Just laid out the yoga mat and read some of Michael Kelsey’s guidebook, which turns out to be excellent. Michael Kelsey has attitude and knows the San Raphael Swell very well from personal experience. He has traveled to 214 countries, republics, islands or island groups and used iodine or bleach to purify his water less than 10 times.

I dig into the beef jerky and open one can of sardines, then discover one of my chopsticks is broken, so I use a cottonwood twig to eat the sardines.


The next day. Virgin Spring? Noon.

In the morning we walk upriver on a cattle trail. I hold my thermos of coffee high while we bushwhack through riverside brush.

There is no trail at the mouth of what we think is Virgin Spring Canyon.

Scrambling up canyon. Uncertain. Water? San Rafael river water tasted saline last night – don’t want to drink that again.

Nothing for a while – just dry streambed. Then mud. Then greasy seeps.

Then the spring at the end of the canyon – a small pool, muddy and filled with bugs. Water drips in thin streams from moss on the canyon wall. We carefully collect this water in our Nalgenes and eat lunch – sausages, sun-dried tomatoes, almonds. It takes about 30 minutes to fill one Nalgene.

Now I’ve scrambled above the spring and am fearful up here on the ledges, careful to scrape mud from the bottom of my shoes.

Silence. Huge rock walls, not a cloud in the blue blue blue sky.

Wonder how I’ll get down. Watch an eagle soar above the canyon rim. Think about Ed Abbey.

The only sounds are the scratch of my pencil and the trickle of water flowing into a Nalgene 200 yards away.

Virgin Spring? Evening.

Dave helped me get down.

I take a nip of rum to settle my nerves, rest by the spring and read two short stories in The New Yorker. One story is about death by social anxiety; the other, by Jonathan Safran-Foer, is the story of a lifelong marriage in about 1,000 words.

When it gets too cool at the spring I climb up a side-wash to the sunshine, read another story about a midlife crisis in the suburbs of Houston, watch a big gray squirrel that looks like a marmot and scatter a few Syrian coins for someone to find someday.

Dave goes high up to the amphitheater wall, all the way to the white Navajo stone.

No one up there in how long?

I leave the fleece, T-shirt and magazine behind and walk straight up the slickrock in shorts and sandals, camera in one pocket, notepad in the other.

Mounds of cryptobiotic soil, twisted old pines.
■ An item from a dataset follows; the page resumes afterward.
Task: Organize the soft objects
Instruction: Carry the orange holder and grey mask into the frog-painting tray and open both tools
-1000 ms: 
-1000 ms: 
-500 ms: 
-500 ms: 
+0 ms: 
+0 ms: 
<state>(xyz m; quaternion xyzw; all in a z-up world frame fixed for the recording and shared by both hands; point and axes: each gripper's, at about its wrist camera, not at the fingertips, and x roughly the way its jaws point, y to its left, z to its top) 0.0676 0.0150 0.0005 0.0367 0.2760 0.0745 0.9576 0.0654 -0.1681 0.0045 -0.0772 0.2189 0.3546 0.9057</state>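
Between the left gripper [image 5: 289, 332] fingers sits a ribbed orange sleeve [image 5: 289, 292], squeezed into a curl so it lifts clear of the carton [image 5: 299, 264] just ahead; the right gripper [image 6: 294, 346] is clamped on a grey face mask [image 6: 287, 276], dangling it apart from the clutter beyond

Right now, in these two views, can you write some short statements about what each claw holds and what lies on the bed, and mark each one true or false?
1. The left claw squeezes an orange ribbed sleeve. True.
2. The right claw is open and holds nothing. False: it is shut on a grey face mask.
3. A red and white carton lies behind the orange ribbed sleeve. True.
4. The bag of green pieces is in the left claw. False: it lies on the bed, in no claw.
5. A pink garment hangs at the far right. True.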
Hot in the sun, cool in the shade.

I walk to the very top of the overhang above the spring and consider a cannonball; mud would cushion my fall.

From the overhang I can reach out and touch the shimmering leaves near the top of the big cottonwood tree that’s rooted by the spring.

Camp. Evening.

We build a big fire and Dave digs a pit in the sand, buries the coals and sleeps on top. The sand gets too hot in the middle of the night, though, and he doesn’t get much sleep.

Morning.

We hike out in midday heat, dry lips cracking. Dave tells me the Razorbacks will make a run at the national championship this year. We swim in the cold river, and eat an entire Crenshaw melon, about 10 big slices each – the best melon I’ve ever had.